• Powder blue : forget me not?

932 204 1
                                    


    Hujan berhenti dan langit sewarna bubuk biru yang bercampur dengan oren memperlihatkan awan-awan yang sedang menari diantaranya. Bertepatan dengan itu pula suara ketukan pintu terdengar dari depan rumah (name).

     (Name) langsung bergegas membuka pintu dan betapa kagetnya dia ketika yang menyambutnya di depan pintu adalah sang pria bersurai pirang dengan mata merah. Di tangannya, sebuah buket berisikan bunga mawar merah.

    "Tuan William! Ada apa tiba-tiba datang kemari?" Sebuah senyuman mengembang di bibir (name) yang kemudian diikuti oleh senyuman di wajah William.

    "Tidak ada apa-apa, aku hanya ingin mengunjungimu sekali-kali saja." Sontak saja debaran hati (name) mengeras, wajahnya terasa panas diikuti dengan sebuah perasaan yang berbunga-bunga.

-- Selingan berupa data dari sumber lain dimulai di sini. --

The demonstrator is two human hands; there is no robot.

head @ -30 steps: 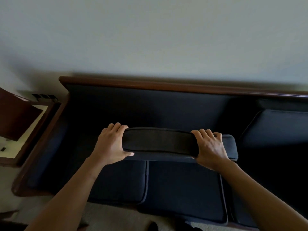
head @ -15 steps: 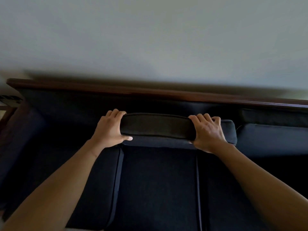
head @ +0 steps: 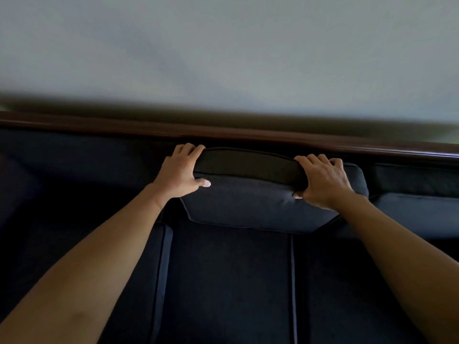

    "Baiklah, kalau begitu aku akan menyiapkan teh!" Kau mengulurkan tanganmu untuk membantu membawakan buket yang dibawa oleh sang pria sementara sang pria terkekeh sebelum menyerahkan buket bunga tersebut.

     Kasarnya sekarang (name) sudah tinggal di rumah barunya yang dekat dengan pinggiran kota London selama lima bulan.

    Jika rumah di dekat pemukiman yang didatangi oleh bangsawan tentu akan terlihat mencolok, maka dari itu William telah mempersiapkan rumah yang dekat dengan pojokan gang dimana saat malam hanya lampu remang-remang yang menerangi jalan depan rumahnya. Tapi toh, itu bukan sebuah masalah besar.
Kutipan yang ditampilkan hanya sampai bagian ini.